Every entry should be given again exactly, with nothing dropped.

[Records drawn from a dataset]
____

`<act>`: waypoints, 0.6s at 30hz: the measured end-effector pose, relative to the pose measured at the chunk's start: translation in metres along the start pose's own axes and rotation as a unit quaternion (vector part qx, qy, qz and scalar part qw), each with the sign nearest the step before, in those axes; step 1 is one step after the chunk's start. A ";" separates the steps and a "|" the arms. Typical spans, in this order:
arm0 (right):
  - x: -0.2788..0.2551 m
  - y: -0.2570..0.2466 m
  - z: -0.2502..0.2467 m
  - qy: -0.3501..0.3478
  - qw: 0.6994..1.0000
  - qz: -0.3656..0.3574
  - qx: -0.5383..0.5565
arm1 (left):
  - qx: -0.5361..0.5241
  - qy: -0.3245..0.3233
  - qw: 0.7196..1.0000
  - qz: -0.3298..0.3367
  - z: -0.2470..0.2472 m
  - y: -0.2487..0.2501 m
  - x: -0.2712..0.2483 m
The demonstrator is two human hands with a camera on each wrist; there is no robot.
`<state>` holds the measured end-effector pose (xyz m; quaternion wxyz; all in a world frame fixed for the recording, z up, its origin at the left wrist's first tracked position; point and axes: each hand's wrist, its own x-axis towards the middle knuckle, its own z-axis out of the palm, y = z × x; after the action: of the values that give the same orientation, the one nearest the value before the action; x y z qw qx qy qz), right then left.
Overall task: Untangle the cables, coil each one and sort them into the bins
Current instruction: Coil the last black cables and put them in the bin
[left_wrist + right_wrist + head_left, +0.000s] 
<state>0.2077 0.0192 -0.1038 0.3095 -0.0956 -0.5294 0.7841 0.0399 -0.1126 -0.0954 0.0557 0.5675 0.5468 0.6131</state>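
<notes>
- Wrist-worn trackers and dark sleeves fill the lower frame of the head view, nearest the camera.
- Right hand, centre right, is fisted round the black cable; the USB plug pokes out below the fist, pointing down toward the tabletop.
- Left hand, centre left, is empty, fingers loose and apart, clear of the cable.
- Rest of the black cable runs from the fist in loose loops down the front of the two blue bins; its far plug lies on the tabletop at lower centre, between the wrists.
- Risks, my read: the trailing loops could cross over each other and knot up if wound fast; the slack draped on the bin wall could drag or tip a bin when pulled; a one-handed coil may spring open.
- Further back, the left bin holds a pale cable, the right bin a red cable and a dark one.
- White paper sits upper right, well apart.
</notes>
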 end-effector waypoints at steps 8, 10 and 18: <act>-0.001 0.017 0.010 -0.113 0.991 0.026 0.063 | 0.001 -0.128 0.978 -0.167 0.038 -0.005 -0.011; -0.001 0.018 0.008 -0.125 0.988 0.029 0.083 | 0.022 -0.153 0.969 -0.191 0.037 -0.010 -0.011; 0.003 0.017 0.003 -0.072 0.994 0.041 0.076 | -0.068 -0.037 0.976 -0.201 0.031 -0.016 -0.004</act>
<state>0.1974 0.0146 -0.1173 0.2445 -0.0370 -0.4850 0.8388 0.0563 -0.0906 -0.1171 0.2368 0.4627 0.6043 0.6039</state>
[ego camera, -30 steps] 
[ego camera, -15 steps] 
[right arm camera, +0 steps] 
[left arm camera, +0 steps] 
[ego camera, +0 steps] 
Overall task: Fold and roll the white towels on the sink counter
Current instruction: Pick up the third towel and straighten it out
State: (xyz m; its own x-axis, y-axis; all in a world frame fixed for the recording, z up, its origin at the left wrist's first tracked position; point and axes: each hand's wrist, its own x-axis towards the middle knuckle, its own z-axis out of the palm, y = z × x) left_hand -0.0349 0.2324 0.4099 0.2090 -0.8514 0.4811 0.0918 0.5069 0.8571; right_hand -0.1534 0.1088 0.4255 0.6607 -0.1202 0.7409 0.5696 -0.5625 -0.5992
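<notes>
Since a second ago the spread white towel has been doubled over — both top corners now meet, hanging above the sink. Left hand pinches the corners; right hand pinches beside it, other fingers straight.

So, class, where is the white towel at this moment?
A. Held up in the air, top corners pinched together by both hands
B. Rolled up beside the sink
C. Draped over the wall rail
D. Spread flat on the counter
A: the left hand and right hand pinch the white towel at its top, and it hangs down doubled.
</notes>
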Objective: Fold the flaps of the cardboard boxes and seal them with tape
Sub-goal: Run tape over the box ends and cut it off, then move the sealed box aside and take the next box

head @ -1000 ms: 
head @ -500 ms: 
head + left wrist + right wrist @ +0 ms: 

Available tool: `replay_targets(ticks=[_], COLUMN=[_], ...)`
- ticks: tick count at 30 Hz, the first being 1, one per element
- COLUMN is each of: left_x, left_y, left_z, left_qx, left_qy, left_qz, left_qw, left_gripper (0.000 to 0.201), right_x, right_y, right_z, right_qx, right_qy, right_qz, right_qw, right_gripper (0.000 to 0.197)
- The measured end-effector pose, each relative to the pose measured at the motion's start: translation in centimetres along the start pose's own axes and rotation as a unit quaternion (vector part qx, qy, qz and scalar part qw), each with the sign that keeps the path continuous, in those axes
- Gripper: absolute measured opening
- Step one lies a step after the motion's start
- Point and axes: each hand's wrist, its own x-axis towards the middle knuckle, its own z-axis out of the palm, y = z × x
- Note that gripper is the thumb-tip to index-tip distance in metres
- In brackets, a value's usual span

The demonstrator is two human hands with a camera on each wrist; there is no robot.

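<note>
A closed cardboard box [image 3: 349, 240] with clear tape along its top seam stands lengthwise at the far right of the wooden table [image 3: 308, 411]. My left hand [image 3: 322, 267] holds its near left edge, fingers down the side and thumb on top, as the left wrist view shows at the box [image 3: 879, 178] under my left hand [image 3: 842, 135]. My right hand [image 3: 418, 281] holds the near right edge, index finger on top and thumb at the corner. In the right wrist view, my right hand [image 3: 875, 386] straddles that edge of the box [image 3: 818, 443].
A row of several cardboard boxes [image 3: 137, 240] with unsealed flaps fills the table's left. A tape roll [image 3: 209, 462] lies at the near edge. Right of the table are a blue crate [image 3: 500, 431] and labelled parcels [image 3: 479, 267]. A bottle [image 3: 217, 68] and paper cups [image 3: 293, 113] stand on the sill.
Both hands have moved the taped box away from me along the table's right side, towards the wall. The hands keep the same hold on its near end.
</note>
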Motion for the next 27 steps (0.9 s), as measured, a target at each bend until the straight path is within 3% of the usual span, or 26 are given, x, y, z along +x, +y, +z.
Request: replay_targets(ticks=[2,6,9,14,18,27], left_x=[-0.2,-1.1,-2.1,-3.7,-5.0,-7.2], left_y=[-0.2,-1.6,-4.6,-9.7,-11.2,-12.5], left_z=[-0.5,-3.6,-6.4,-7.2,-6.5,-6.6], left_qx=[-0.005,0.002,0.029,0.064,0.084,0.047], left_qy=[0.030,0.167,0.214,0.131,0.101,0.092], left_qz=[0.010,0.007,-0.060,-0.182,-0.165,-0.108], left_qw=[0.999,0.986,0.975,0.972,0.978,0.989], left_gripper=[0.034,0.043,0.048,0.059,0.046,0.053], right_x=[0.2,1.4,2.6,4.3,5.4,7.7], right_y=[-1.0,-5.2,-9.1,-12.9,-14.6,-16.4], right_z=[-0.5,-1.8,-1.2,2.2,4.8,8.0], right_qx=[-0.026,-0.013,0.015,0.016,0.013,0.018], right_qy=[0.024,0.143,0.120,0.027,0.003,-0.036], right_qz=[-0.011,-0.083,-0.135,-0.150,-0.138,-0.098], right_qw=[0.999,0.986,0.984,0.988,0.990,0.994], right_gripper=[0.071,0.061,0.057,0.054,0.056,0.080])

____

» **Exercise solution**:
`<act>`: waypoints, 0.6s at 30hz: the measured end-effector pose, relative to the pose measured at the chunk's start: translation in metres along the start pose's own axes and rotation as a unit quaternion (vector part qx, qy, qz and scalar part qw), each with the sign nearest the step before, in those axes; step 1 is one step after the chunk's start. A ";" separates the steps and a "|" the arms. Typical spans, in this order:
arm0 (right):
  - x: -0.2788..0.2551 m
  - y: -0.2570..0.2466 m
  - z: -0.2502..0.2467 m
  - qy: -0.3501..0.3478
  - qw: 0.6994..1.0000
  - qz: -0.3656..0.3574
  - qx: -0.5383..0.5565
arm1 (left):
  - qx: -0.5361..0.5241
  - qy: -0.3245..0.3233
  - qw: 0.7196..1.0000
  - qz: -0.3298..0.3367
  - z: -0.2470..0.2472 m
  - y: -0.2487..0.2501 m
  - x: -0.2712..0.2483 m
The demonstrator is two human hands with a camera on each wrist; there is no robot.
`<state>` holds the measured end-effector pose (xyz m; quaternion wxyz; all in a world frame fixed for the recording, z up, its origin at the left wrist's first tracked position; point and axes: each hand's wrist, its own x-axis towards the middle knuckle, its own z-axis out of the palm, y = z × x; after the action: of the values that give the same orientation, the one nearest the value before the action; x y z qw qx qy qz), right then left.
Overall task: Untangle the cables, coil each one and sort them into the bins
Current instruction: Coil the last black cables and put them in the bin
[left_wrist + right_wrist + head_left, +0.000s] 
<state>0.2077 0.0192 -0.1038 0.3095 -0.0956 -0.5294 0.7841 0.0399 -0.1126 -0.0954 0.0557 0.5675 0.5468 0.6131</state>
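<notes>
- Wrist-worn trackers and dark sleeves fill the lower frame of the head view, nearest the camera.
- Right hand, centre right, is fisted round the black cable; the USB plug pokes out below the fist, pointing down toward the tabletop.
- Left hand, centre left, is empty, fingers loose and apart, clear of the cable.
- Rest of the black cable runs from the fist in loose loops down the front of the two blue bins; its far plug lies on the tabletop at lower centre, between the wrists.
- Risks, my read: the trailing loops could cross over each other and knot up if wound fast; the slack draped on the bin wall could drag or tip a bin when pulled; a one-handed coil may spring open.
- Further back, the left bin holds a pale cable, the right bin a red cable and a dark one.
- White paper sits upper right, well apart.
</notes>
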 end-effector waypoints at steps 8, 10 and 18: <act>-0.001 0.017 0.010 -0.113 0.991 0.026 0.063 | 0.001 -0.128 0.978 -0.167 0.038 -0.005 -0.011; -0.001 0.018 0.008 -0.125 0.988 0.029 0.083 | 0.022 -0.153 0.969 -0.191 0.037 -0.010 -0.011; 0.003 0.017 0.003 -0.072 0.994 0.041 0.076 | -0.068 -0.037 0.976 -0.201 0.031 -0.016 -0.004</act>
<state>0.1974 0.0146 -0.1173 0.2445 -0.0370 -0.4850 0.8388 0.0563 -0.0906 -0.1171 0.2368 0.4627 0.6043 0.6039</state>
[ego camera, -30 steps] 
[ego camera, -15 steps] 
[right arm camera, +0 steps] 
[left arm camera, +0 steps] 
[ego camera, +0 steps] 
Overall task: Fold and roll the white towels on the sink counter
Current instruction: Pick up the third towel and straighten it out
State: (xyz m; its own x-axis, y-axis; all in a world frame fixed for the recording, z up, its origin at the left wrist's first tracked position; point and axes: each hand's wrist, its own x-axis towards the middle knuckle, its own z-axis out of the palm, y = z × x) left_hand -0.0349 0.2324 0.4099 0.2090 -0.8514 0.4811 0.0918 0.5069 0.8571; right_hand -0.1534 0.1088 0.4255 0.6607 -0.1202 0.7409 0.5696 -0.5625 -0.5992
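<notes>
Since a second ago the spread white towel has been doubled over — both top corners now meet, hanging above the sink. Left hand pinches the corners; right hand pinches beside it, other fingers straight.

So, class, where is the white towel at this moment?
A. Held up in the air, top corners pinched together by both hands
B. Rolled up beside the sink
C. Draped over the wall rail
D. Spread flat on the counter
A: the left hand and right hand pinch the white towel at its top, and it hangs down doubled.
</notes>
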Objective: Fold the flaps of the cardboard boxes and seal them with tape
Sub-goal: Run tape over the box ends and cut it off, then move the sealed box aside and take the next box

head @ -1000 ms: 
head @ -500 ms: 
head + left wrist + right wrist @ +0 ms: 

Available tool: `replay_targets(ticks=[_], COLUMN=[_], ...)`
- ticks: tick count at 30 Hz, the first being 1, one per element
- COLUMN is each of: left_x, left_y, left_z, left_qx, left_qy, left_qz, left_qw, left_gripper (0.000 to 0.201), right_x, right_y, right_z, right_qx, right_qy, right_qz, right_qw, right_gripper (0.000 to 0.197)
- The measured end-effector pose, each relative to the pose measured at the motion's start: translation in centimetres along the start pose's own axes and rotation as a unit quaternion (vector part qx, qy, qz and scalar part qw), each with the sign that keeps the path continuous, in those axes
- Gripper: absolute measured opening
- Step one lies a step after the motion's start
- Point and axes: each hand's wrist, its own x-axis towards the middle knuckle, its own z-axis out of the palm, y = z × x
- Note that gripper is the thumb-tip to index-tip distance in metres
- In brackets, a value's usual span

The demonstrator is two human hands with a camera on each wrist; there is no robot.

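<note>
A closed cardboard box [image 3: 349, 240] with clear tape along its top seam stands lengthwise at the far right of the wooden table [image 3: 308, 411]. My left hand [image 3: 322, 267] holds its near left edge, fingers down the side and thumb on top, as the left wrist view shows at the box [image 3: 879, 178] under my left hand [image 3: 842, 135]. My right hand [image 3: 418, 281] holds the near right edge, index finger on top and thumb at the corner. In the right wrist view, my right hand [image 3: 875, 386] straddles that edge of the box [image 3: 818, 443].
A row of several cardboard boxes [image 3: 137, 240] with unsealed flaps fills the table's left. A tape roll [image 3: 209, 462] lies at the near edge. Right of the table are a blue crate [image 3: 500, 431] and labelled parcels [image 3: 479, 267]. A bottle [image 3: 217, 68] and paper cups [image 3: 293, 113] stand on the sill.
Both hands have moved the taped box away from me along the table's right side, towards the wall. The hands keep the same hold on its near end.
</note>
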Motion for the next 27 steps (0.9 s), as measured, a target at each bend until the straight path is within 3% of the usual span, or 26 are given, x, y, z along +x, +y, +z.
Request: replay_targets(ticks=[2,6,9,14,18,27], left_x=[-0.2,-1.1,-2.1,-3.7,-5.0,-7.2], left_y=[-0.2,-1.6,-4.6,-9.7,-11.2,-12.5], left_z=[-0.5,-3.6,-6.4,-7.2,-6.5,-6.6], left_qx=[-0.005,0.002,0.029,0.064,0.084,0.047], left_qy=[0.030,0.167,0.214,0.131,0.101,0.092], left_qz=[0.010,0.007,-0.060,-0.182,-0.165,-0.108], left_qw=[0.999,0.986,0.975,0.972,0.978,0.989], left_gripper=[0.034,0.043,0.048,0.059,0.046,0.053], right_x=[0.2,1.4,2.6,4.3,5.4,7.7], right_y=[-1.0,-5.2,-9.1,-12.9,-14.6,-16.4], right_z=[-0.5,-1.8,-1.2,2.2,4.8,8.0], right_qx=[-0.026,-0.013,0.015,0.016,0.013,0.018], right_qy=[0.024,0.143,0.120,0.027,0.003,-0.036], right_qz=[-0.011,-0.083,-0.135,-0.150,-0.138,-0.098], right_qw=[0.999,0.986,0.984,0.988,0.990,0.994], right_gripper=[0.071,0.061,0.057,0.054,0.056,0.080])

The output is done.